Knowing the structure of the botulinum toxin and its glycan targets, the researchers identified particular amino acids that the toxin needs to bind to the glycans. When the researchers mutated just one of the amino acids, they reduced the toxin’s toxicity by more than a million fold.

They believe this could be the key to blocking the effects of botulinum toxin. Usually when doctors use BOTOX® they want the toxin to paralyze a particular muscle, but when someone injects too much or the effects spread, there can be unwanted side effects. Researchers could find a way to change just one of the amino acids in the toxin, blocking its ability to bind to motor neurons, reversing the effects of paralysis.

This would be like making a change to a lock and key, disrupting their fit to keep the invader out.

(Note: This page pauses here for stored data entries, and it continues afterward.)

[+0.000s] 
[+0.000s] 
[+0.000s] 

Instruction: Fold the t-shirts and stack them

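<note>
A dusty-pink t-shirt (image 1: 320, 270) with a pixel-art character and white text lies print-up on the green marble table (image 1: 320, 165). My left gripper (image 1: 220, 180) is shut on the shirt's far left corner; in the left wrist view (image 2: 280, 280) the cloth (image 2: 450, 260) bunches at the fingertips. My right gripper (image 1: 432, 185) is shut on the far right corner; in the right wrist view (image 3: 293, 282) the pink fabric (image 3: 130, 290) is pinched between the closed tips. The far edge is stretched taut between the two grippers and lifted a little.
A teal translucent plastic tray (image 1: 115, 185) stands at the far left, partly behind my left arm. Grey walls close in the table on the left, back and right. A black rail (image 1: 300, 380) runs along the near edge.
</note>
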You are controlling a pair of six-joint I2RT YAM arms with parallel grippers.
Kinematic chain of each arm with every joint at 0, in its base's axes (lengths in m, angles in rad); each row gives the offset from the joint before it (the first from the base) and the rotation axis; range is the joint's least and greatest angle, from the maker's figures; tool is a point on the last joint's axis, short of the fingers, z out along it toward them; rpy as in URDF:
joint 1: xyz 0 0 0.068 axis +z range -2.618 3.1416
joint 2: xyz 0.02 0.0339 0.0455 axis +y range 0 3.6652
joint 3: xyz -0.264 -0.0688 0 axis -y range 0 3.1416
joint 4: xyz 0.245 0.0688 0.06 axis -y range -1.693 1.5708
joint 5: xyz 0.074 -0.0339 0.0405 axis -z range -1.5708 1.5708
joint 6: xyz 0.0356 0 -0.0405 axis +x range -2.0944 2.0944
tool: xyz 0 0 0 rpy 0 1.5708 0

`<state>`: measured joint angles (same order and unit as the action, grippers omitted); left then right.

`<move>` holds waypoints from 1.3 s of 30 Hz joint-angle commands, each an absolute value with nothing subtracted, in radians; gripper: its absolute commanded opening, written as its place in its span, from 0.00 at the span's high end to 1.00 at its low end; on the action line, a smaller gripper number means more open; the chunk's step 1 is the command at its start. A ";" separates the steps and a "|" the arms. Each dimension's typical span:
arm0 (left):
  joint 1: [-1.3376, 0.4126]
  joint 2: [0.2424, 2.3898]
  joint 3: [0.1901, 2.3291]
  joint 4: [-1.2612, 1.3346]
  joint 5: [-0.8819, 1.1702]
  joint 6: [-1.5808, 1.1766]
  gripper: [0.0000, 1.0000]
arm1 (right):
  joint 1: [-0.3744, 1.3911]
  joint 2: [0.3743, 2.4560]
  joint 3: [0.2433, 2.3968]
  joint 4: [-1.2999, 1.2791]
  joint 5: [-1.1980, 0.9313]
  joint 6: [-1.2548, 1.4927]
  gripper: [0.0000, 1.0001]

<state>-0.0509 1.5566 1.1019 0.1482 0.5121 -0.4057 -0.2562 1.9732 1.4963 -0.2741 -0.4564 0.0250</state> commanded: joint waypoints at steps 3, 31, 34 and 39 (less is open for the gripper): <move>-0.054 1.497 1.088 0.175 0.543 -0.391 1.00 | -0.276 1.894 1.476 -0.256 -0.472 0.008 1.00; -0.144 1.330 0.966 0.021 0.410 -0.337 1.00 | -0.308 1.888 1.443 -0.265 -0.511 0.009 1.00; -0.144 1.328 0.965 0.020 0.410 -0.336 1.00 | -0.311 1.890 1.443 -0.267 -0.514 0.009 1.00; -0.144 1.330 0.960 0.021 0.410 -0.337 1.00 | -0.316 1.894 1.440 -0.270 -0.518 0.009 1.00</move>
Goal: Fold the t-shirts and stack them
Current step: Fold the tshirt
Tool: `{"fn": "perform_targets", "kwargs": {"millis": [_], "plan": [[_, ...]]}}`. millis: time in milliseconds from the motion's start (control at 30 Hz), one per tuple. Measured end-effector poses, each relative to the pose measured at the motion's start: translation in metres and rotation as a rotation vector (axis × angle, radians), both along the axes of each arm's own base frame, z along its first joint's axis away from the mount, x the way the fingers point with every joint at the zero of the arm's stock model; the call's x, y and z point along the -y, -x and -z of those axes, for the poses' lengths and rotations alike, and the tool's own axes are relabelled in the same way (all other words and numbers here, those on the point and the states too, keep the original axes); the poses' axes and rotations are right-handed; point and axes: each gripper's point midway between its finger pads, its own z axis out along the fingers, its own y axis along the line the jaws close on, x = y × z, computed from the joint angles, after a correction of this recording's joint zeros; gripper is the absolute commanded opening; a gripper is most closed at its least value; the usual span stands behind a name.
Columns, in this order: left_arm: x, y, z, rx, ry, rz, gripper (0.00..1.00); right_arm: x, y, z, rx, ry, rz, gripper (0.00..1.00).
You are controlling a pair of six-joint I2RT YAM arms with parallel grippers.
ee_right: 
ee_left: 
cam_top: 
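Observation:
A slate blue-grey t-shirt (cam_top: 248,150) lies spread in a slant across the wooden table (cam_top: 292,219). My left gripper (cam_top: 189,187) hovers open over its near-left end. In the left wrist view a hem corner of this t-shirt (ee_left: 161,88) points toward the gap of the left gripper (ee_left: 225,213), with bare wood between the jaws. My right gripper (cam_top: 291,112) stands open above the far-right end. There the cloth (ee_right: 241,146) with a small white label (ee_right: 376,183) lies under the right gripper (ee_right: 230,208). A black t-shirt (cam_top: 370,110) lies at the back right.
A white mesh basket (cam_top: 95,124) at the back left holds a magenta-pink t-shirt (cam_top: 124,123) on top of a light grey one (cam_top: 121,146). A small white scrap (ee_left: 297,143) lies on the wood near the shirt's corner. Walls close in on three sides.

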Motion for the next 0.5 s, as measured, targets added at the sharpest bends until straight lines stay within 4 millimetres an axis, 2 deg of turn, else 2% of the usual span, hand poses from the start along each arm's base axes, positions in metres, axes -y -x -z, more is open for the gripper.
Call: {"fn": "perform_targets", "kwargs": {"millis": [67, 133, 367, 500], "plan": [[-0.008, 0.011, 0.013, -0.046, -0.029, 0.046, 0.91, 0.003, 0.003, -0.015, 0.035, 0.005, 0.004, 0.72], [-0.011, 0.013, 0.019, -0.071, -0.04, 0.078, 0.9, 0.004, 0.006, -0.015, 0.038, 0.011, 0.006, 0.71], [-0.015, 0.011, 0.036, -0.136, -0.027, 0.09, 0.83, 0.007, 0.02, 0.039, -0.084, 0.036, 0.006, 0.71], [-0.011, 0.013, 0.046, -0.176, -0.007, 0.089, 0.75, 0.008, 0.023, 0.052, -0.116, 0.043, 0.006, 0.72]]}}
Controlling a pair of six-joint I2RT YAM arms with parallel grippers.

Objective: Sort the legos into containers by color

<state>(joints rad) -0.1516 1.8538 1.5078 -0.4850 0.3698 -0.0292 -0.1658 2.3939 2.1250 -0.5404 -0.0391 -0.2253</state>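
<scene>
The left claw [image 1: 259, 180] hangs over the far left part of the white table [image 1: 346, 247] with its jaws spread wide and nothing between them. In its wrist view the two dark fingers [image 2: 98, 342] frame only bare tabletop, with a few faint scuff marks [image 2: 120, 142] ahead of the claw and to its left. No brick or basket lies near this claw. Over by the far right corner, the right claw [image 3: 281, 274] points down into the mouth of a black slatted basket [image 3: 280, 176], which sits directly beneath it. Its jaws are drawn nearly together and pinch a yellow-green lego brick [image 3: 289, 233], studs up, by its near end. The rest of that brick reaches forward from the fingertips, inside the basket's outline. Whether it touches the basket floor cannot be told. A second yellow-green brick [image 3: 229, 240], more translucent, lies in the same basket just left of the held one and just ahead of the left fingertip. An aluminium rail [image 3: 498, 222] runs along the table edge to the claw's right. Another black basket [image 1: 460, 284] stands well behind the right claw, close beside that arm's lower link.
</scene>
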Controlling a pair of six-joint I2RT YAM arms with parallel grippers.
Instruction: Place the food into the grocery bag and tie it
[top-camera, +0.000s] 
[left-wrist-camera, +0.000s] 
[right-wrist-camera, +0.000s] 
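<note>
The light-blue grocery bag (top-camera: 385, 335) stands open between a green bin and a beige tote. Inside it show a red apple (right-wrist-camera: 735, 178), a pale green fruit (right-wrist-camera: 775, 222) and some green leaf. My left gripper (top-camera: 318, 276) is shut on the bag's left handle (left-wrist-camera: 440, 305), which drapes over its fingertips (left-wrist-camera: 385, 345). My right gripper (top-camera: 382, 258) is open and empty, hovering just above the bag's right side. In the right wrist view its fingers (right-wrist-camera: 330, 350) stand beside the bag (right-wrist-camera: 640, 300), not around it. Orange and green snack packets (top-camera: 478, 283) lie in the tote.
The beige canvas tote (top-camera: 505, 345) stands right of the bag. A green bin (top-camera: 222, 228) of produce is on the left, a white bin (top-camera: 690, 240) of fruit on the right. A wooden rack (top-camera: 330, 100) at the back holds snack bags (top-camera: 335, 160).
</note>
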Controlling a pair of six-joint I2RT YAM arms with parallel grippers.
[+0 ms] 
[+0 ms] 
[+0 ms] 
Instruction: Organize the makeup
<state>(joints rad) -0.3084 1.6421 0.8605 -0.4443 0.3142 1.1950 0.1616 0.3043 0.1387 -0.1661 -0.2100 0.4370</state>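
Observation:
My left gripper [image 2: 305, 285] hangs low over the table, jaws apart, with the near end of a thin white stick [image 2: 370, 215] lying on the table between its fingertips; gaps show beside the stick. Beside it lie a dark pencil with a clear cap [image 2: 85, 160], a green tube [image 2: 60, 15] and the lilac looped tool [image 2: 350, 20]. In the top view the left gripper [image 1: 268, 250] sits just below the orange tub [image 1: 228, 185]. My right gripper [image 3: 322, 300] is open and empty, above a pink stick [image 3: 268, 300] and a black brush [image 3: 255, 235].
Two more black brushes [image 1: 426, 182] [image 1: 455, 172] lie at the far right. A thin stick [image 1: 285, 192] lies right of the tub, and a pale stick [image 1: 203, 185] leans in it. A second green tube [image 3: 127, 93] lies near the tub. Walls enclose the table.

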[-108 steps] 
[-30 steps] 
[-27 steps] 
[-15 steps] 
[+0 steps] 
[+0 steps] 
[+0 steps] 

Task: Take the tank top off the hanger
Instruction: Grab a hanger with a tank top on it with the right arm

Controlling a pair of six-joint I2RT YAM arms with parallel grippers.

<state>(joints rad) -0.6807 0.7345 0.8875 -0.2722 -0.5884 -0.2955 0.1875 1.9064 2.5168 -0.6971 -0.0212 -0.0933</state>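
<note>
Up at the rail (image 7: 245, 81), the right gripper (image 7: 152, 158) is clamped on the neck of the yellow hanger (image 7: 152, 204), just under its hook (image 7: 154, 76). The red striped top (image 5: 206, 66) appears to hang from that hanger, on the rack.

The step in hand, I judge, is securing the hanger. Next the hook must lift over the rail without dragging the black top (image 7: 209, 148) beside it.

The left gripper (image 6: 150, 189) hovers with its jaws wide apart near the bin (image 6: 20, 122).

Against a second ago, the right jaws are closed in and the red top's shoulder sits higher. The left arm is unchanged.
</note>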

In the rare case that a patient has botulism, this discovery could be a life saver, stopping the toxin from paralyzing essential muscles in the respiratory system.

When the botulinum toxin seeks to satisfy its sugar craving, it will find the door to the kitchen locked and the sugars out of reach. Although doctors can counteract the effects of a hyaluronic acid injection, options for counteracting BOTOX® are limited. If a patient experiences unwanted facial drooping or is simply unhappy with the way their treatment results look, about the only solution is to wait it out and let the effects gradually wear off in the following weeks.

The new discovery by researchers about the botulinum toxin sweet tooth offers hope that one day cosmetic surgeons will have an effective tool to counteract the effects of BOTOX®.